Like the way Langdon, faced with an impossible riddle, looks off into the distance and conjures information that no normal human being, no matter how much passion they have for their field of study, should know off the top of their head, or that maddening way movie killers have of thinking up impossibly elaborate ways to commit their dirty deeds when a simple bullet would have achieved roughly the same effect.

But Howard is a true storyteller. He approaches the plot head on, treating it, not like a preposterous potboiler, but like an honest suspense film. To provide any hint that Howard or Hanks didn’t believe in this material would send it spiraling into chaos and self-parody, but because they approach it with a straight face, and keep the motion kinetic, it’s easy to get involved in the chase.

And like with The Da Vinci Code, Howard knows how to take a waterlogged story and weed out the true excitement in it. Dan Brown is an author whose plots are so complex and so steeped in history that his books sometimes get mistaken as great literature because they give the illusion of waging great debates between religion and culture or science, when really they are just pulp stories masked behind a wall of historical jargon.

Any Brown story can be broken down in several key actions: 1) description of exotic location, 2) heroes talk about plan of action, 3) heroes perform action, 4) heroes talk about performed action, and 5) repeat.

There’s a lot of standing around and talking in the Brown universe, as if time is infinite despite the hero’s constant working against the clock. Howard gets rid of that excess, always finding a visual momentum that keeps the story pushing forward.
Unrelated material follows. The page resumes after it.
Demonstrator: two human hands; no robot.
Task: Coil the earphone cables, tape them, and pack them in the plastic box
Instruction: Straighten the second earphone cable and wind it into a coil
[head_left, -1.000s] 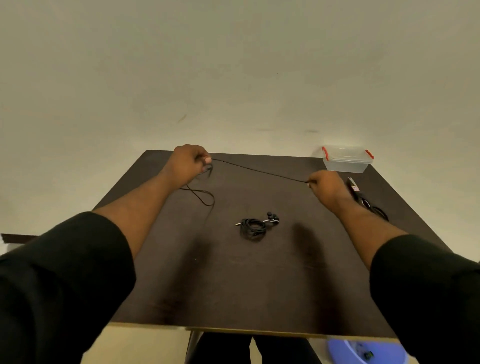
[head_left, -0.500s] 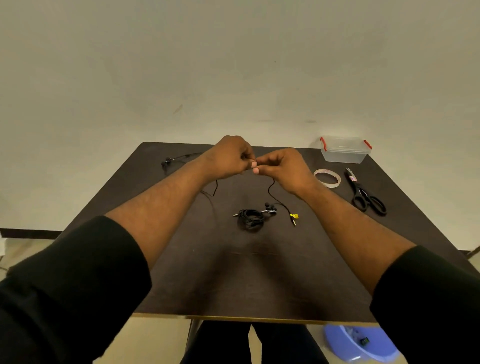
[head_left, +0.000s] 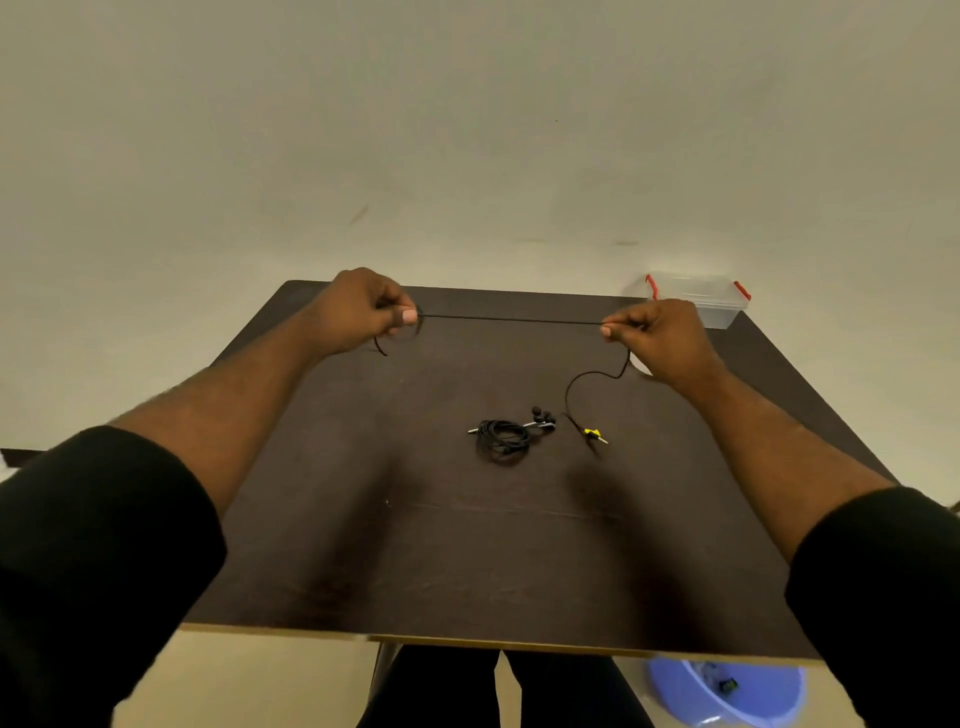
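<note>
Earphone cable (head_left: 509, 319) runs taut between my two hands above the far part of the table (head_left: 467, 545), its long axis lying left to right, nearly parallel to the far edge. My left hand (head_left: 358, 312) pinches it near the far left corner, thumb and forefinger pressed together on the wire, the other fingers curled in; a short black loop hangs below that fist. My right hand (head_left: 660, 338) pinches the other end of the stretched length the same way, fingers closed tight on it, close to the far right corner. From under my right hand the slack drops in a curve to the tabletop and ends at the plug (head_left: 592, 432), which carries a yellow tag and points toward the right near corner. I can read no writing on the tag.

Just left of the plug, at the table's middle, lies a second earphone set (head_left: 506, 436), coiled in a bundle with its buds at the right side. Behind my right hand, at the far right corner, stands the clear plastic box (head_left: 701, 299) with red clips.
</note>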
And that’s the verdict. Angels and Demons, like The Da Vinci Code, is not a great film, but it gets the job done well enough, raising slight ideas about the associations between religion and science while twisting and turning upon itself so many times that it’s hard to tell if it’s even tied up all its lose ends by the conclusion.

Sometimes, when done well, that’s all anyone needs. It’s this simple: if you liked The Da Vinci Code, the chances of you liking this one are in your favor, and if you hated The Da Vinci Code, well, why read this far in the first place?